Earlier in the week, Duff predicted at least two Canadians would wind up on the podium, and he backed it up by powering down the 19-curve course in a two-run time of 1 minute, 55.88 seconds.26 seconds ahead of Pain, a two-time defending World Cup champion.

"It has been a dream of mine to go out on top," an emotional Gibson said. "That was it ... those are my last two runs."

Canada almost took home a complete set of medals, but Paul Boehm was fourth.

Gregor Staehli of Switzerland won the bronze, overtaking two racers from Britain on his second run.

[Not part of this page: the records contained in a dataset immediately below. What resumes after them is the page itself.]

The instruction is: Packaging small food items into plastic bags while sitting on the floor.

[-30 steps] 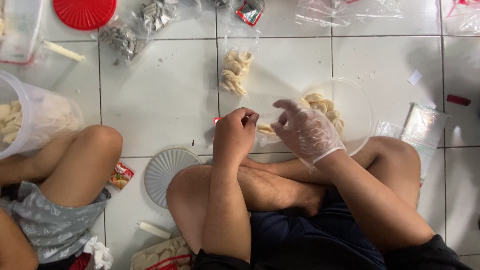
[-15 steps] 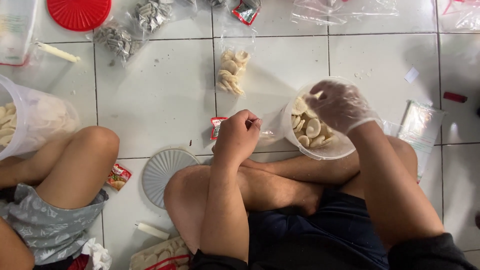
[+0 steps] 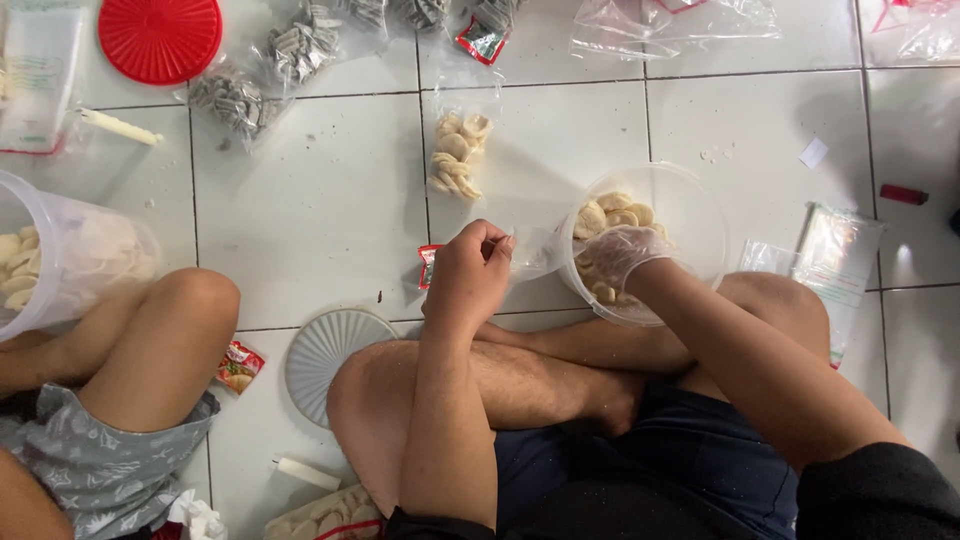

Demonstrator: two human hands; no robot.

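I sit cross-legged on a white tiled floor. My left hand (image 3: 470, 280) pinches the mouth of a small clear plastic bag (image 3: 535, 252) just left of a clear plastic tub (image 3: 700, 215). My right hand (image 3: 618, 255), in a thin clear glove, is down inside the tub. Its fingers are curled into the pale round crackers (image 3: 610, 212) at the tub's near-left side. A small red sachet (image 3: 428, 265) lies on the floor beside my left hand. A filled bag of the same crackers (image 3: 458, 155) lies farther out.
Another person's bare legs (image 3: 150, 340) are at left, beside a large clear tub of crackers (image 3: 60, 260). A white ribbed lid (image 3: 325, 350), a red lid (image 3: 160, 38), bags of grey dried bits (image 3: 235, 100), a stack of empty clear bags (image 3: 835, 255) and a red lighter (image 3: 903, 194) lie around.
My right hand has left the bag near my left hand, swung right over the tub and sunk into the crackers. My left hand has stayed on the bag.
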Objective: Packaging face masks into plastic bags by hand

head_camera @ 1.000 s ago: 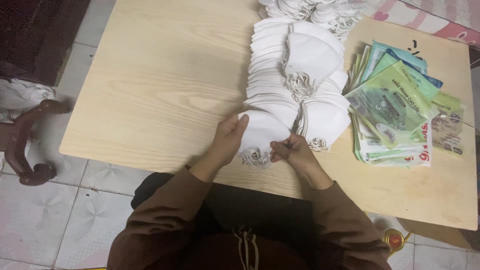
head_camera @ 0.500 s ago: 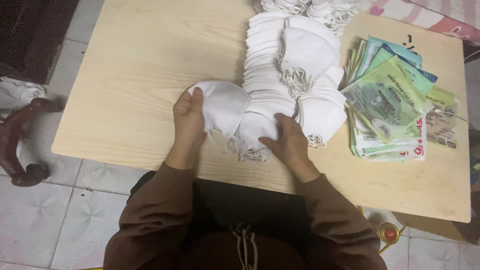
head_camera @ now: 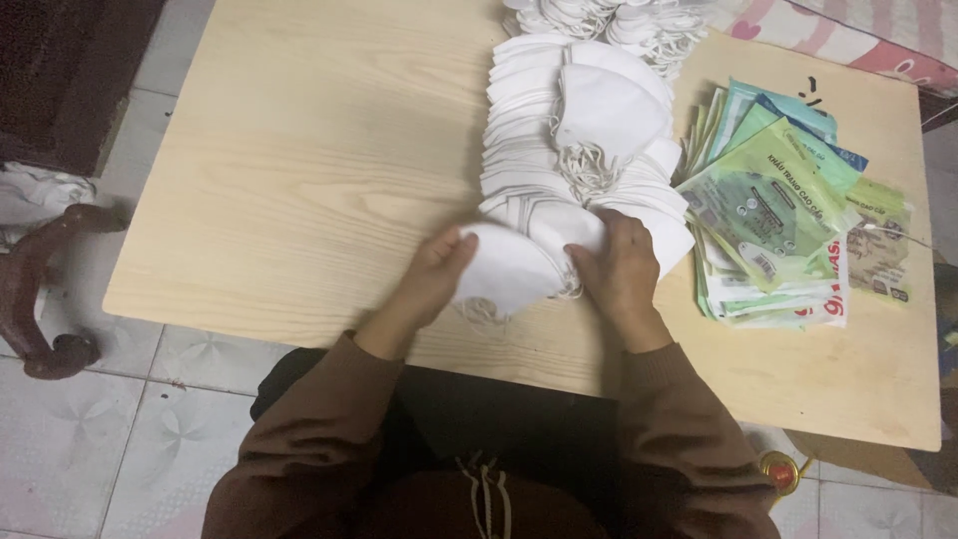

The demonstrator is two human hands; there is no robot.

"We actually talked about 1-2-3, that was the ultimate dream and the ultimate goal," said Pain, who initially thought Boehm had finished sixth before being corrected by coaches. "He was fourth? What do I know."

The 1-2 sweep gave Canada three Olympic skeleton medals Mellisa Hollingsworth-Richards won a bronze on Thursday and touched off a wild celebration by fans waving the country's red-and-white flags.

The troubled U.S. team, which came into the games red-faced thanks to a pile of pre-Turin embarrassment, is leaving with no medals after winning three at the Salt Lake City Games in 2002.

The U.S. lost its coach to a sexual harassment scandal, qualified only one woman and had its top slider go down for using a hair-restoration product on the banned substances list. Then, American sliders Eric Bernotas (6th), Kevin Ellis (17th) and Chris Soule (25th) were non-factors in the 27-man field.

Soule, brought in as a last-minute replacement when Zach Lund was suspended for using a banned substance, finished behind racers from such winter-sports hotbeds as Bermuda, Ireland, South Africa and Australia.

A former bobsled driver and speedskating champion, Gibson switched to skeleton in 1998, and four years later he finished 10th when Jim Shea of the U.S. took gold in skeleton's return to the Olympics.

Wearing a helmet with a flame inside Canada's leaf, Gibson set a track record of 57.80 seconds on his first run and led Pain by .18 seconds as the two prepared for their second trip down.

As the next-to-last slider, Pain put the pressure on by posting a 58.16, slamming his left shoulder hard into the left wall near the finish. But on a track where he won a World Cup race last year, Gibson was up to the challenge and ripped off a time of 58.08 seconds.

After jumping off his sled, Gibson hugged Pain and then wife, Jennifer, who had tiny Canadian flags painted on both cheeks of her face.

Gibson's father was set to participate for Canada in judo at the 1968 Olympics but the sport was dropped before the Mexico City Games. In 1984, his uncle competed in rowing for Canada.

Now, the Gibsons have a medal winner all their own.

With a light snow falling gently and the temperature dropping fast, Britain's Adam Pengilly opened the competition with a fearsome first run, setting a track record of 58.37 seconds. It stayed on the books for about two minutes.

Kristan Bromley one-upped his teammate with a 58.35, and the two Brits were poised for possible medals going into the second run.

But Staehli, who won bronze at Salt Lake, leapfrogged them both, denying Bromley a chance to leave the games with a souvenir medal like his girlfriend, Shelley Rudman, who won Britain's first medal a silver on Thursday.